Landing pages and great content. Not exactly sexy topics, but landing pages with good content are what draw people to your website and provide the information that makes them decide to contact you. So what is a landing page? It’s any page on which a user lands from another site; a landing page always has its own url.
If you’re discussing your services and you put them all on one page, you have a single landing page for services. The url would be something like mysite.com/services. This is not a very good strategy because services is way too broad a topic. A better strategy: create standalone landing pages for each service so that each has its own url—this gives each page a chance that search engines will find it.
On my site, for example, I have landing pages for my services: top-mindmarketing.com/seo, top-mindmarketing.com/content marketing, etc. In this way, if someone keys in content marketing, I will be competing with the gazillions of other people who are content marketers, but I have better chance of showing up in search engines than if I were just discussing content marketing, as one of many topics, on my Services page.
Standalone landing pages for each product/service
In general, you want to have standalone landing pages for each product and service, but that’s just the beginning. Think about your business, then think about what people would be keying into search engines to find you. This is a very good way to be thinking about identifying landing pages on your site. For my clients I like to use Google Adwords to do keyword research. This doesn’t mean you’re necessarily going to be doing an ad; rather, for this exercise, we’re trying to identify keywords and keyword phrases that are popular that we might want to use not only as landing pages but also incorporate into the content on our sites to attract search engines.

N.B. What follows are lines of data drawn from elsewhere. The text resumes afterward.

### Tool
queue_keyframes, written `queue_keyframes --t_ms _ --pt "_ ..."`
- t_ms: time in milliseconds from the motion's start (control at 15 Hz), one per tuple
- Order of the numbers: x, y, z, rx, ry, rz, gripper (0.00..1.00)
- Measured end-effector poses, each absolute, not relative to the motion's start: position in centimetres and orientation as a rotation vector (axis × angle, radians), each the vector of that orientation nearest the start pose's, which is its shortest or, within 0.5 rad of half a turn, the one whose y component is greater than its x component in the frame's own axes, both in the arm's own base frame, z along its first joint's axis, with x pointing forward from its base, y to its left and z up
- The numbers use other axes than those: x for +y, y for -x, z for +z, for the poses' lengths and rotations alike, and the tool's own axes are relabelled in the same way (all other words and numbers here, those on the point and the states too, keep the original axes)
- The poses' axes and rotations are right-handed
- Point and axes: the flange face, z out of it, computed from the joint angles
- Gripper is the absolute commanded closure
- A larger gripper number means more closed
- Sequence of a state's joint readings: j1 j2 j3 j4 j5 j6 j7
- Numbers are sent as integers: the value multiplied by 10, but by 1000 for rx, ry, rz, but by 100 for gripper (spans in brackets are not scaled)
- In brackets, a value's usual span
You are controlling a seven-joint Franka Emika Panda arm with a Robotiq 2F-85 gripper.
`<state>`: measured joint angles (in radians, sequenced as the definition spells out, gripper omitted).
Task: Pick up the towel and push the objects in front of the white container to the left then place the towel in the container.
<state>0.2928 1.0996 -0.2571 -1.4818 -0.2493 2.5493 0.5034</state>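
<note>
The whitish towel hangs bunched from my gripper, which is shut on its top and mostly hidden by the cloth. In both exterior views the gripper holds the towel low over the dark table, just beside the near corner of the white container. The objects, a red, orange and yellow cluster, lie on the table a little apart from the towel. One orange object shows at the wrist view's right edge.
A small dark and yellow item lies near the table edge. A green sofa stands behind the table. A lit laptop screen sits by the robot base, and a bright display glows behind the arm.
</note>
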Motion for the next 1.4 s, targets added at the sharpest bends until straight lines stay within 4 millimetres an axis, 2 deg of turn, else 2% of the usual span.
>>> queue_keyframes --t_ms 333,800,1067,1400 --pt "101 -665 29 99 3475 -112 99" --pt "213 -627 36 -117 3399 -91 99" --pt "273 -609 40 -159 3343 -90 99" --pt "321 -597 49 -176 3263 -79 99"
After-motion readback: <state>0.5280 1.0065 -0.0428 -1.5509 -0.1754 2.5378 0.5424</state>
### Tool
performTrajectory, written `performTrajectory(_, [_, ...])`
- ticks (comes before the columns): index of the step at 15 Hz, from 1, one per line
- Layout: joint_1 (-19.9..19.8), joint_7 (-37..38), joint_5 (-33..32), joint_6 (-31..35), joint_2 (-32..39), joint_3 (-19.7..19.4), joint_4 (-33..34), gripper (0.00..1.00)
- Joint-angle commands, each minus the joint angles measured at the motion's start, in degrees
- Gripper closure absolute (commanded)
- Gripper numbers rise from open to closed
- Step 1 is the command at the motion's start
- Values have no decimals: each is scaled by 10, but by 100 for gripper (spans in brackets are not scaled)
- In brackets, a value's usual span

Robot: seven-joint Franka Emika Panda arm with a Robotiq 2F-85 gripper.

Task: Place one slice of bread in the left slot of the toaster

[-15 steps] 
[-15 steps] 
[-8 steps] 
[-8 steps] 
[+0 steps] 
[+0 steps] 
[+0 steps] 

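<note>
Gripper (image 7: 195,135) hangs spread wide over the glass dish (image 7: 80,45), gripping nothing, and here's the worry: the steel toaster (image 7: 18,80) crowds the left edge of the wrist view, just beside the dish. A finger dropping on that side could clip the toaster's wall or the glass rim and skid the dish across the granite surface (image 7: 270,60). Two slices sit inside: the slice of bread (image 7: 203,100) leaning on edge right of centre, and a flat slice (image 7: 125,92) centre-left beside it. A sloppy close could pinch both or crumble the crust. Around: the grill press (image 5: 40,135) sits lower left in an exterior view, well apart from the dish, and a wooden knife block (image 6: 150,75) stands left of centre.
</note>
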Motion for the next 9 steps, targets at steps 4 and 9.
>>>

Many people underestimate the importance of good web content
Not only does good content help your site show up in a search, but it’s content that provides the forum to showcase your expertise. As a business owner, people want to know about your background, training and experience. I always recommend providing case studies to demonstrate how you work with your clients. We all want to be recognized as problem-solvers, and real-life scenarios are a great way to highlight your skills.
Your website: addressing two audiences–search engines and potential clients
You need to be playing to search engines so that people will find your site, but once they land on it, there must be something compelling to make them want to stay and learn more—and ultimately contact you. Your website says so much about you—your ability to write, organize information and exhibit a high level of professionalism. In many cases, it carries the weight of a first introduction and first impression—you may only get this one opportunity, so make it count.